Kabarnoken.com- Konflik berkepanjangan yang melibatkan Organisasi Papua Merdeka (OPM) telah memakan banyak korban jiwa, termasuk dari kalangan anggotanya sendiri. Puluhan hingga ratusan anggota OPM dilaporkan tewas dalam bentrokan bersenjata dengan aparat keamanan di berbagai wilayah Papua dalam beberapa tahun terakhir. Namun, sebuah pertanyaan besar mulai mencuat dari masyarakat: apakah keluarga korban dari anggota OPM mendapat jaminan atau perhatian setelah kehilangan anggota keluarga mereka?
Situasi ini berbeda dengan aparat negara yang gugur dalam tugas. Negara menyediakan tunjangan, santunan, bahkan beasiswa pendidikan bagi anak-anak pahlawan bangsa. Sementara itu, keluarga dari anggota OPM justru kerap hidup dalam bayang-bayang intimidasi, pengucilan sosial, bahkan trauma berkepanjangan.
Pdt. Markus Kobogau, tokoh gereja di Wamena, menambahkan bahwa sering kali keluarga korban bahkan tidak diberitahu mengenai kematian anggota keluarganya. Banyak dari mereka yang hanya mendapat kabar dari mulut ke mulut atau mendengar lewat media sosial.
“Ini bukan perjuangan yang beradab. Jika mereka mengklaim berjuang untuk Papua, mereka seharusnya menjunjung tinggi martabat dan memberikan jaminan pada keluarga anggotanya. Faktanya, tidak ada. Banyak anak menjadi yatim, istri menjadi janda tanpa arah hidup,” ujarnya, Minggu (3/8/2025).

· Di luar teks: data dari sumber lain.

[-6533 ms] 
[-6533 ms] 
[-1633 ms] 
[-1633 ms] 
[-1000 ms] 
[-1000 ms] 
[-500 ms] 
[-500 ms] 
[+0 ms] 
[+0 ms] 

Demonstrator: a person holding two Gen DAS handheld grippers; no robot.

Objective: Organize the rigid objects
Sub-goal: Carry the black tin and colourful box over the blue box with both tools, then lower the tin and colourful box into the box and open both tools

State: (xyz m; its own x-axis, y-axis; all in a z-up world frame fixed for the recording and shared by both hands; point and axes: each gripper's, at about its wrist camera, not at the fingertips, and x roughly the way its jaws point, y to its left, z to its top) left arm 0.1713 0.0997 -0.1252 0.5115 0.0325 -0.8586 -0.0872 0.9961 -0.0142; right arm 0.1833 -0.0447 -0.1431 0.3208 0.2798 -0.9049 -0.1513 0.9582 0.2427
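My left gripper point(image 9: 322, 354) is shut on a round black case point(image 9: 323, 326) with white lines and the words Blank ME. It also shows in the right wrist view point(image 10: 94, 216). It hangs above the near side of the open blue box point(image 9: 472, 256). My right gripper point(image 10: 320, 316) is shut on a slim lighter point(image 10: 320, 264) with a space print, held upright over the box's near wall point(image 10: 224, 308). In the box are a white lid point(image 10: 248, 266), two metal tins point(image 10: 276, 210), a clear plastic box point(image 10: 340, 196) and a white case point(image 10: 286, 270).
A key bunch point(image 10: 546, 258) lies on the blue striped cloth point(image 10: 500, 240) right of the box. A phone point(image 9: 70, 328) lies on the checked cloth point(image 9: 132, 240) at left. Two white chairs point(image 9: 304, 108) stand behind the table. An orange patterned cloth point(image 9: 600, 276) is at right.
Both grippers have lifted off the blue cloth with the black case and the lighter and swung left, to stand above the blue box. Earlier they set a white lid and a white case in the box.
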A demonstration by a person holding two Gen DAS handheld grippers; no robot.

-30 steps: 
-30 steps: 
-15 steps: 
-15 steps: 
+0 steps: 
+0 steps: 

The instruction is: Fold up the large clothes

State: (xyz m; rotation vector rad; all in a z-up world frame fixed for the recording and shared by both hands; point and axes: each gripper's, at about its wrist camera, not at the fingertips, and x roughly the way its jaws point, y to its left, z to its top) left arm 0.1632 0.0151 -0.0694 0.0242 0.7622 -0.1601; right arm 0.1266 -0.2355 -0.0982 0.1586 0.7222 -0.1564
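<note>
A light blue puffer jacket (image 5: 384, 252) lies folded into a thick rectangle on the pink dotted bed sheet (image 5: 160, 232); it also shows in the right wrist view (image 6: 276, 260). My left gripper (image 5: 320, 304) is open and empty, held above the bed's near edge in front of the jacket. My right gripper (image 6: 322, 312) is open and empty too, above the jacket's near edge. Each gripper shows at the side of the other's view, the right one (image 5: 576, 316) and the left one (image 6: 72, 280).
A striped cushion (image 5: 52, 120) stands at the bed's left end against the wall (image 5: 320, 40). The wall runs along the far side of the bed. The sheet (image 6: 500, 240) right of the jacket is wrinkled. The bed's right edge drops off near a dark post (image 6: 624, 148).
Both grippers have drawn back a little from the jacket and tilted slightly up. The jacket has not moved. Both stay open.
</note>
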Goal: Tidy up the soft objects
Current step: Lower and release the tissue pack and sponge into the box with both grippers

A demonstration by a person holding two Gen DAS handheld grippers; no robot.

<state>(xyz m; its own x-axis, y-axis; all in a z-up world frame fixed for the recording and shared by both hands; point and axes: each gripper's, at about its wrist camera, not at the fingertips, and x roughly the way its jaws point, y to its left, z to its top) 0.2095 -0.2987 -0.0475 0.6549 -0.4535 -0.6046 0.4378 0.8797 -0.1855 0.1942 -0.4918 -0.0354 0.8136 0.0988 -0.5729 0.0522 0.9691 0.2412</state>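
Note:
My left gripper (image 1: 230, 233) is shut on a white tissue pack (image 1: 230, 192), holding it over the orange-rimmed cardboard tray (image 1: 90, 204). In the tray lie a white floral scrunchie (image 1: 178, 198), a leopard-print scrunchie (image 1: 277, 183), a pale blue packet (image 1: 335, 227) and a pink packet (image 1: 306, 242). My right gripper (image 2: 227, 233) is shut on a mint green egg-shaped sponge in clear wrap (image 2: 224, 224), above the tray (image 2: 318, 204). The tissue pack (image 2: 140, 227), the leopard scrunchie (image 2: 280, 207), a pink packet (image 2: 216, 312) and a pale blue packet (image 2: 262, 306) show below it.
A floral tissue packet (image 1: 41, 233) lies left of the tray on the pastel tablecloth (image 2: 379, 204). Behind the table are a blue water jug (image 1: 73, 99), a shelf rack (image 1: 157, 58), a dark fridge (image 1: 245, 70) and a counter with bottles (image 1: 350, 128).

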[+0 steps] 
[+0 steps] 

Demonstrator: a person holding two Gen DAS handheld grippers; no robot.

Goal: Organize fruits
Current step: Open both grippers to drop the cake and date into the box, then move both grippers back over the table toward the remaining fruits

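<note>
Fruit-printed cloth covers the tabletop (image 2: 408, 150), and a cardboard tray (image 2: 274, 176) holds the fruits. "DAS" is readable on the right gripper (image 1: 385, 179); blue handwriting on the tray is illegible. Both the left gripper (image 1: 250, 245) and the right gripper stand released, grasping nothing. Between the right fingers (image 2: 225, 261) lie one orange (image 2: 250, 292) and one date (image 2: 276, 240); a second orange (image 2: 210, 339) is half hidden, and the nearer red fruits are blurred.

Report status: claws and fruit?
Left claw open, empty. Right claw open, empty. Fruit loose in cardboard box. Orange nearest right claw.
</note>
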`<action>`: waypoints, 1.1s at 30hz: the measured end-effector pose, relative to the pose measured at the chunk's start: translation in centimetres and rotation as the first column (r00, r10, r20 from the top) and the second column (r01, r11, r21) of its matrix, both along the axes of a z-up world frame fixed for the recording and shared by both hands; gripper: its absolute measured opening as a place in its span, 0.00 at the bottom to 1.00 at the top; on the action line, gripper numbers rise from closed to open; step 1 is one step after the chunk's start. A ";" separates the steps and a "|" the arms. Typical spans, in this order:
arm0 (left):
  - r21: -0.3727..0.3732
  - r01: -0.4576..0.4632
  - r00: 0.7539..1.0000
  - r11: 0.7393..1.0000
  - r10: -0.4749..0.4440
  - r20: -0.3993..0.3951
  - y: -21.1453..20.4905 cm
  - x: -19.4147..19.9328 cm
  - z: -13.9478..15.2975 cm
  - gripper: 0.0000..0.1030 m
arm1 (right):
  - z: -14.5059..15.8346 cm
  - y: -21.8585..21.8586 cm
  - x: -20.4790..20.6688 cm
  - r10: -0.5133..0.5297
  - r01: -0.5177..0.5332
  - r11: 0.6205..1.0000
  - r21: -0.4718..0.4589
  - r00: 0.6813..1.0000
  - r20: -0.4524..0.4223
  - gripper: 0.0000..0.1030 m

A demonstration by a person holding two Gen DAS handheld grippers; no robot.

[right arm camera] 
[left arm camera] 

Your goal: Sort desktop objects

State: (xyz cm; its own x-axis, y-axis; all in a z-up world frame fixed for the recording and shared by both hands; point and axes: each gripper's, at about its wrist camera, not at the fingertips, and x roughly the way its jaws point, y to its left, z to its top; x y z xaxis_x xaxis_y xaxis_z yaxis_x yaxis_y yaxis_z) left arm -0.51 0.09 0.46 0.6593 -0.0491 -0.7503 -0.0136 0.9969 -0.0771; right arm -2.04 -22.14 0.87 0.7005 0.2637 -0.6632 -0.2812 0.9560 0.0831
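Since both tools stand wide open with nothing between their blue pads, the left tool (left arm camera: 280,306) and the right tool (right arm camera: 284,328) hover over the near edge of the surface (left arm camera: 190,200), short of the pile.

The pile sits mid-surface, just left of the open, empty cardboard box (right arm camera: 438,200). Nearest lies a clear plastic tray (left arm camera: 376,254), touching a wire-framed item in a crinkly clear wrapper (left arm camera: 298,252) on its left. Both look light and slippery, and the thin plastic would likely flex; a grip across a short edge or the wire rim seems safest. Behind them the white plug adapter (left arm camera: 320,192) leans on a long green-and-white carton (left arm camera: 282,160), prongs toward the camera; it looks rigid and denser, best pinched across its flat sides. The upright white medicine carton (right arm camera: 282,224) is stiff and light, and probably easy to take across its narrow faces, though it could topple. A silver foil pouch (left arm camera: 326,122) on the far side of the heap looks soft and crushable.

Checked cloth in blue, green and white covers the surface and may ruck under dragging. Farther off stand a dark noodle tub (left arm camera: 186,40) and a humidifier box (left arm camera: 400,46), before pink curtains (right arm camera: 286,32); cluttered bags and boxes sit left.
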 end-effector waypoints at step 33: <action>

Beberapa keluarga korban OPM juga mulai menyuarakan kekecewaannya secara terbuka. Mereka merasa diperalat oleh segelintir elite OPM yang tinggal di luar negeri dan menikmati kehidupan aman, sementara anak-anak Papua dijadikan tameng dalam konflik yang tidak jelas arah dan tanggung jawabnya.
Dengan semakin banyaknya korban jiwa di kalangan OPM, masyarakat mulai mempertanyakan legitimasi dan moralitas dari gerakan ini. Banyak yang kini berharap bahwa anak-anak muda Papua tidak lagi terjebak dalam pola kekerasan yang tidak membawa keadilan, melainkan kesengsaraan berkepanjangan.